*Work instructions*: Using the listing below, set down exactly the lines starting at the line that contains "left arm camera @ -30" and ending at the line that contains "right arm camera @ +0", both included, and no others.

───

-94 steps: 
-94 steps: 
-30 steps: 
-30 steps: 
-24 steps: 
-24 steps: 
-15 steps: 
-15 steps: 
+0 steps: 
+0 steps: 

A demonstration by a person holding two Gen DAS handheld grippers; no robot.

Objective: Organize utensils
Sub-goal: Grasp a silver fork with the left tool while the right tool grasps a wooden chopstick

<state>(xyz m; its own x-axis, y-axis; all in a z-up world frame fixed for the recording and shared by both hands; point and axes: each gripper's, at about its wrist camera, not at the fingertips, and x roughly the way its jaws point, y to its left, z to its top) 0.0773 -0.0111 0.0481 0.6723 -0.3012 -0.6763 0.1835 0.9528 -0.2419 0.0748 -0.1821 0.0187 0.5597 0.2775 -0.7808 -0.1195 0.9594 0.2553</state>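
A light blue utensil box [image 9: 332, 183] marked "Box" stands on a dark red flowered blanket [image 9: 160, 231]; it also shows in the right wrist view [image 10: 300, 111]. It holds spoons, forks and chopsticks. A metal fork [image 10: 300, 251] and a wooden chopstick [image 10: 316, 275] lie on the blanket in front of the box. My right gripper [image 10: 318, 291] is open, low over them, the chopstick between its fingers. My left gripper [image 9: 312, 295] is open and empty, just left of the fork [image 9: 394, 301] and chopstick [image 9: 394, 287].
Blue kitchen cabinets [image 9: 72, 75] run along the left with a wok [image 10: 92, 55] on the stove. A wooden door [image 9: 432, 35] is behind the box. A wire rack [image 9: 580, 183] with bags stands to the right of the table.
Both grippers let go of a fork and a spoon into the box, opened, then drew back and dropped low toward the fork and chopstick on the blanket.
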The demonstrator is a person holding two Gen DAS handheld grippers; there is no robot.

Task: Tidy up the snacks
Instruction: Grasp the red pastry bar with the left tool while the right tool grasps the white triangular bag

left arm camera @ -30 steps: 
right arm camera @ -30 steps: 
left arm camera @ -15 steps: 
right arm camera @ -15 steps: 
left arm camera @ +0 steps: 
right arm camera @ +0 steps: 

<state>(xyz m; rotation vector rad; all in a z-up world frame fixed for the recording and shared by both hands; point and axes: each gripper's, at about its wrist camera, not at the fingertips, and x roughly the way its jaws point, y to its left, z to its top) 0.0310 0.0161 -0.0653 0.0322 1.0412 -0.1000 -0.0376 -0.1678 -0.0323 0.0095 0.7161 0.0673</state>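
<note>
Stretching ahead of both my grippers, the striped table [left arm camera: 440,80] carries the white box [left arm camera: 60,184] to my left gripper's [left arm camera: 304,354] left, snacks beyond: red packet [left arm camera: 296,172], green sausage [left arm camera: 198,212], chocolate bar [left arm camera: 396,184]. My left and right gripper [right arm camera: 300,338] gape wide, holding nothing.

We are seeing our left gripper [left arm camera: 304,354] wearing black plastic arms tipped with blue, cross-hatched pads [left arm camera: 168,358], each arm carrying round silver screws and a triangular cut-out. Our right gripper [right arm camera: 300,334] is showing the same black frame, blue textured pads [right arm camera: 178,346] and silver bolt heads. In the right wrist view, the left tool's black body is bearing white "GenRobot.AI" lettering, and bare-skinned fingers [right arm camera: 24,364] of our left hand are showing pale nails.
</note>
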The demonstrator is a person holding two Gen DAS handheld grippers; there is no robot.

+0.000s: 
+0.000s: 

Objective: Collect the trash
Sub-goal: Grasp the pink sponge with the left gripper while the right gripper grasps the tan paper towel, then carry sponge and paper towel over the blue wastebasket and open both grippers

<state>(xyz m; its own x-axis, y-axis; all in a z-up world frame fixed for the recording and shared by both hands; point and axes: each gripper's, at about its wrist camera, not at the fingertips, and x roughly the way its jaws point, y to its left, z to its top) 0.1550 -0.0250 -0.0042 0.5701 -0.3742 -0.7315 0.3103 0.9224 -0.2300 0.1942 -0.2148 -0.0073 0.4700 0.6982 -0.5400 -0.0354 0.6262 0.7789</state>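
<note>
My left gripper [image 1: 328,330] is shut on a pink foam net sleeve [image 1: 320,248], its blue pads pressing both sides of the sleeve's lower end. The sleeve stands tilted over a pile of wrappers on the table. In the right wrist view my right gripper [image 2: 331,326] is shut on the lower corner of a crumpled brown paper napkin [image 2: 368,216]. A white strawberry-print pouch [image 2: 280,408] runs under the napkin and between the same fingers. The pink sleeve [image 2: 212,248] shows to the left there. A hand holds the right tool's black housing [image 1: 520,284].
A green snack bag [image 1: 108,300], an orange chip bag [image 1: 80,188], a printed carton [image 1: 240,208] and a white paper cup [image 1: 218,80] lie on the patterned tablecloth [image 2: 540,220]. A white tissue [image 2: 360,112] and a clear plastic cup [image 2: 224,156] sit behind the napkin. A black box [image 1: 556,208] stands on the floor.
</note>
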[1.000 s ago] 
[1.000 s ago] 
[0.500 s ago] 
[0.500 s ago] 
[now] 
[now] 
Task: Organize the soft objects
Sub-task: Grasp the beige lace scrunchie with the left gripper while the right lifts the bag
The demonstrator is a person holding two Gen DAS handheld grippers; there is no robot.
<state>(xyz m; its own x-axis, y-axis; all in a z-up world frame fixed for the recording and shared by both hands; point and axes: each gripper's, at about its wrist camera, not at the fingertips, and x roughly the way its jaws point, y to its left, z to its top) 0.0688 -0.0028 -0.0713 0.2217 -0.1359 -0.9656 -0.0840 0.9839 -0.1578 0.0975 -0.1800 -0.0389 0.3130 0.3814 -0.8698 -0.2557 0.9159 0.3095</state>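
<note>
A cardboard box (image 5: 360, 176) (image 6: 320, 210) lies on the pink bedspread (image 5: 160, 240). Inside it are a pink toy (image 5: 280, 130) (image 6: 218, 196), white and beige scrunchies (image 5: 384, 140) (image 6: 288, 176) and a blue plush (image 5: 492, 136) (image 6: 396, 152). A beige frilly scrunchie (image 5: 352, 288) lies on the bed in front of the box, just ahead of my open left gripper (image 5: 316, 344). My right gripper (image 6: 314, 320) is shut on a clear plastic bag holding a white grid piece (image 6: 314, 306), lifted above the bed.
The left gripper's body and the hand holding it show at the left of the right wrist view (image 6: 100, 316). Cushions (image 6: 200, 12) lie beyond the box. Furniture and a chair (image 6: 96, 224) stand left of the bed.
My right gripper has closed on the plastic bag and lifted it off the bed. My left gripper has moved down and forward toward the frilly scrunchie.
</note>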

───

*Written answer*:
left arm camera @ -30 steps: 
right arm camera @ -30 steps: 
left arm camera @ -15 steps: 
right arm camera @ -15 steps: 
left arm camera @ +0 steps: 
right arm camera @ +0 steps: 

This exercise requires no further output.